> _TASK TO COMPLETE_
Give back the data below exactly as it was given.

[[ DATA BLOCK, beginning ]]

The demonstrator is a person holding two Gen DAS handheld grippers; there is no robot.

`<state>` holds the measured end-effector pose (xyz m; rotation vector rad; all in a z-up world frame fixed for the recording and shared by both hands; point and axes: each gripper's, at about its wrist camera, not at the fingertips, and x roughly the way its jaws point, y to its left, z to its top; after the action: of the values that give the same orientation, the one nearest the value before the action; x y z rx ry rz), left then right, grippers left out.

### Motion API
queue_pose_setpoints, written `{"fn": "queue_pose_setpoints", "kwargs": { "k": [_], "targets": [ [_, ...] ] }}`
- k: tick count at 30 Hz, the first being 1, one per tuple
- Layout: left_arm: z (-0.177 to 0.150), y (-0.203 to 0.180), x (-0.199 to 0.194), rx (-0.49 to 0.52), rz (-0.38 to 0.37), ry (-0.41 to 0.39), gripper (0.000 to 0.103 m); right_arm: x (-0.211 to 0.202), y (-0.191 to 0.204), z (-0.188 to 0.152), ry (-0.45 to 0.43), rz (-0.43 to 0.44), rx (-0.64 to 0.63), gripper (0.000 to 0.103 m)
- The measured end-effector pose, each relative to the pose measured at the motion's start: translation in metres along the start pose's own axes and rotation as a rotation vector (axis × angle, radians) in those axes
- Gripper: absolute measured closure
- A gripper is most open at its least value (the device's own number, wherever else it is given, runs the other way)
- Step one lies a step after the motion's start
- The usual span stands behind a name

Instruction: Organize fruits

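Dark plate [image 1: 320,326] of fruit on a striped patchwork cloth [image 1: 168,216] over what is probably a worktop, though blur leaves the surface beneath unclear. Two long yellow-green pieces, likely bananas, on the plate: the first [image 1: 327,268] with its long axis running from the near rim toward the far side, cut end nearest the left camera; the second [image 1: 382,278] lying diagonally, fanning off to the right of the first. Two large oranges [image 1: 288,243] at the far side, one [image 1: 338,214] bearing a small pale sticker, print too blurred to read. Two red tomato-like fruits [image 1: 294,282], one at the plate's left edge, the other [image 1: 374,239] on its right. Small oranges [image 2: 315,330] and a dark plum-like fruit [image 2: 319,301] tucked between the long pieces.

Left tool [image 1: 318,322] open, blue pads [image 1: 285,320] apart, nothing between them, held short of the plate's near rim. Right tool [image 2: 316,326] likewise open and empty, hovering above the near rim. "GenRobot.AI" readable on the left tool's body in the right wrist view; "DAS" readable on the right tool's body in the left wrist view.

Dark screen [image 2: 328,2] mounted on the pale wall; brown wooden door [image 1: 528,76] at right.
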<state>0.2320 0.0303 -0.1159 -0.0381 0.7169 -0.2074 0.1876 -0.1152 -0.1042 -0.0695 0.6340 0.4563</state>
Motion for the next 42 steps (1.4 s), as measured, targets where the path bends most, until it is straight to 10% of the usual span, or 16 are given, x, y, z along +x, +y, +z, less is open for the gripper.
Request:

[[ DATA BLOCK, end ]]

> _EXERCISE RESPONSE_
The demonstrator is a person holding two Gen DAS handheld grippers; there is no robot.

`<state>` holds the measured end-effector pose (xyz m; rotation vector rad; all in a z-up world frame fixed for the recording and shared by both hands; point and axes: each gripper's, at about its wrist camera, not at the fingertips, and x roughly the way its jaws point, y to its left, z to its top; after the action: of the values that give the same orientation, the one nearest the value before the action; x y z rx ry rz), left then right, grippers left out.

### Motion API
queue_pose_setpoints, written `{"fn": "queue_pose_setpoints", "kwargs": { "k": [_], "targets": [ [_, ...] ] }}`
- k: tick count at 30 Hz, the first being 1, one per tuple
- Layout: left_arm: z (-0.177 to 0.150), y (-0.203 to 0.180), x (-0.199 to 0.194), rx (-0.49 to 0.52), rz (-0.38 to 0.37), ry (-0.41 to 0.39), gripper (0.000 to 0.103 m); right_arm: x (-0.211 to 0.202), y (-0.191 to 0.204), z (-0.188 to 0.152), ry (-0.45 to 0.43), rz (-0.43 to 0.44), rx (-0.64 to 0.63), gripper (0.000 to 0.103 m)
- The measured end-effector pose, each relative to the pose measured at the motion's start: translation in metres along the start pose's own axes and rotation as a rotation vector (axis × angle, radians) in those axes
- Gripper: absolute measured closure
- A gripper is most open at its least value (the device's own number, wherever else it is given, runs the other way)
- Step one lies a step after the motion's start
- The usual span stands behind a name

Instruction: Organize fruits

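Dark plate [image 1: 320,326] of fruit on a striped patchwork cloth [image 1: 168,216] over what is probably a worktop, though blur leaves the surface beneath unclear. Two long yellow-green pieces, likely bananas, on the plate: the first [image 1: 327,268] with its long axis running from the near rim toward the far side, cut end nearest the left camera; the second [image 1: 382,278] lying diagonally, fanning off to the right of the first. Two large oranges [image 1: 288,243] at the far side, one [image 1: 338,214] bearing a small pale sticker, print too blurred to read. Two red tomato-like fruits [image 1: 294,282], one at the plate's left edge, the other [image 1: 374,239] on its right. Small oranges [image 2: 315,330] and a dark plum-like fruit [image 2: 319,301] tucked between the long pieces.

Left tool [image 1: 318,322] open, blue pads [image 1: 285,320] apart, nothing between them, held short of the plate's near rim. Right tool [image 2: 316,326] likewise open and empty, hovering above the near rim. "GenRobot.AI" readable on the left tool's body in the right wrist view; "DAS" readable on the right tool's body in the left wrist view.

Dark screen [image 2: 328,2] mounted on the pale wall; brown wooden door [image 1: 528,76] at right.
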<state>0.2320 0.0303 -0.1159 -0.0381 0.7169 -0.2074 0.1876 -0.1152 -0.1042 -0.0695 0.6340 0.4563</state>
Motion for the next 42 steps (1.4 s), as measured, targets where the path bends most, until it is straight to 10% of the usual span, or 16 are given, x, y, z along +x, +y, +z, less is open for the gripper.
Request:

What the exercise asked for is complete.